Mona Lisa (1986) starring Bob Hoskins, Cathy Tyson, Michael Caine, Robbie Coltrane, Clarke Peters, Kate Hardie, Zoë Nathenson, Sammi Davis directed by Neil Jordan Movie Review

Mona Lisa (1986)   4/54/54/54/54/5

Bob Hoskins as George in Mona Lisa (1986)

An Innocent, A Broad

There have be many times when I have watched a movie deemed a classic by the majority only to end up disappointed, it has made me cautious of watching some movies because I hate to be disappointed. Thankfully one of those classics which certainly doesn't disappoint is Neil Jordan's "Mona Lisa" a stunning movie from 1986 which even now keeps you engrossed from start to finish with a mix of seedy backdrop, intrigue, characters and black comedy. It is a stunning mix with Bob Hoskins delivering one of the finest characterisations you will ever see, in fact such a strong characterisation that I am sure a psychiatrist would have fun unravelling on what makes him the way he is.

Having served 7 years George (Bob Hoskins - The Cotton Club) is out and whilst he wants answers from Mortwell (Michael Caine - Educating Rita) who he feels stitched him up also wants to see his daughter Jeannie (Zoë Nathenson - Those Glory Glory Days). Unfortunately for George neither is going to happen because his estranged wife throws him out of the house when he shows up and Mortwell is not around when George heads to his club. But the visit lines George up with a gig, being the driver and escort for Simone (Cathy Tyson), a prostitute he is paid to take care off. Despite an initial dislike of each other George and Simone begin to bond leading her to ask George to try and track down Cathy, a young girl who she used to walk the streets with but in doing so it exposes George to trouble, a lot of trouble.

Cathy Tyson as Simone in Mona Lisa (1986)

To put it simply one of the main strengths of "Mona Lisa" is that it evolves giving us a first half about George bonding with Simone who he begins to fancy, creating a mental picture of this woman, this lady as he calls her as he ferries her from one hotel to another. But then we get a second half as George finds himself looking for Cathy and in doing so finding himself getting in too deep as his search not only brings him back to Mortwell but also a violent pimp called Anderson. It means that in a way "Mona Lisa" almost starts as a romance with an added element of George looking to build a relationship with his daughter but then we get the intrigue during the second half as George slowly realises the truth about Simone, what she does and how she is using him in doing so destroying the mental picture he has created of her. And without giving anything away leads to a spectacular ending as everything comes crashing together with what for me is one of the most exciting yet simple elevator scenes you will ever see.

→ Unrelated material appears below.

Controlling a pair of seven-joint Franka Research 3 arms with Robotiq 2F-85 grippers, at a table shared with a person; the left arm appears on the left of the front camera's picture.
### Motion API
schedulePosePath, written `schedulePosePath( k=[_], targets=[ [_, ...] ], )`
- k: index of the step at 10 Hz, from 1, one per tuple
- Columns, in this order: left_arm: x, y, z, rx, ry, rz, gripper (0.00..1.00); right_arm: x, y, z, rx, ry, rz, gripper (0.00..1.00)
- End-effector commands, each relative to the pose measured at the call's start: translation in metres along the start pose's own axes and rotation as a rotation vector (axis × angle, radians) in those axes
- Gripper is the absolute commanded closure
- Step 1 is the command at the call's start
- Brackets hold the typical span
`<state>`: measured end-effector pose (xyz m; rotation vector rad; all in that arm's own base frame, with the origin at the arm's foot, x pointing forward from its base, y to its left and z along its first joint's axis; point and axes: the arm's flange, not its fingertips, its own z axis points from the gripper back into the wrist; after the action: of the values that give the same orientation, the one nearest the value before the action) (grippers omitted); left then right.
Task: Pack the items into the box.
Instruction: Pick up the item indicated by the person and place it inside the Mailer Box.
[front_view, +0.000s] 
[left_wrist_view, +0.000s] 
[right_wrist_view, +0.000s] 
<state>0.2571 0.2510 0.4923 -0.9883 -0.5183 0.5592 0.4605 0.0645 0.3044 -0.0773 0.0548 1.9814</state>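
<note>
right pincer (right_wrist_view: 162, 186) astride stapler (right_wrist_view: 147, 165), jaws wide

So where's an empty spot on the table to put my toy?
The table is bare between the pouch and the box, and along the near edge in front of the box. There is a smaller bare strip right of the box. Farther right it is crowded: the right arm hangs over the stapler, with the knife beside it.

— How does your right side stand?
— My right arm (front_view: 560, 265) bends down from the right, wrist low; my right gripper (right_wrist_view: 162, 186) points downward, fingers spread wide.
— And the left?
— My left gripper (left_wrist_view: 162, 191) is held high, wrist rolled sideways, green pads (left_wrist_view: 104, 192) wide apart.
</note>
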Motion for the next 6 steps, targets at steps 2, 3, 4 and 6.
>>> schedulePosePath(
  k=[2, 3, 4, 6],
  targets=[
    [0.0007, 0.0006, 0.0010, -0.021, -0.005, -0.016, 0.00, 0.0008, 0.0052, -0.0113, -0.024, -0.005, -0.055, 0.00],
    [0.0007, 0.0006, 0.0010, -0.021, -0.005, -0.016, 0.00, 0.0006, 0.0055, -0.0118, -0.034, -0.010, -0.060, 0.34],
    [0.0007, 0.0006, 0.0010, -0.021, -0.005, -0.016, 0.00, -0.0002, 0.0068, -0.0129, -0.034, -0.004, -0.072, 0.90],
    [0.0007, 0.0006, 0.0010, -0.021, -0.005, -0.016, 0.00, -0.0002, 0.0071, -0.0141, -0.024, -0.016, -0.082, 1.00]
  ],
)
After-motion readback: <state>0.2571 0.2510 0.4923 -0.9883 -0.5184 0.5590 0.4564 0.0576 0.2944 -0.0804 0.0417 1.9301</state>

The other main strength of "Mona Lisa" is the well written characters and performances with the likes of Sammi Davis, Zoë Nathenson and Kate Hardie all impressing. But it is really two performances which make it tick starting with Cathy Tyson who as Simone is not only captivating but convincing; you believe this woman who whilst visiting upper class customers has street smarts, has worked the street and behind the beauty is incredibly tough and also manipulative. And then there is Bob Hoskins as George, a character who shall we say is a little naive, a good guy who ends up with the wrong sort of people but in fact is actually quite a complex character. That complexity comes out in so many ways; there is violence, there is his protective instinct, his kindness to a teenage prostitute he tries to save and his relationship with his daughter and Hoskins brings all of that out in a masterful performance.

But there is something else which makes "Mona Lisa" tick and it is a combination of style and comedy. The style which mixes the seedy streets of London where George visits various sex shops and then the beautiful voice of Nat King Coe singing "Mona Lisa" makes for an intoxicating mix. And then there is the black comedy, and there is just too much to describe from a scene where suddenly to dwarves fight to Michael Caine as Mortwell stroking a white rabbit like a Bond Villain. That probably sounds both daft and out of place yet it makes "Mona Lisa" this complete and memorable movie.

What this all boils down to is that "Mona Lisa" is a British classic which despite being over 25 years old is still brilliant. The storyline, characters, black comedy and performances all combine to create something truly great and a movie which even when you know how it ends makes you want to watch again.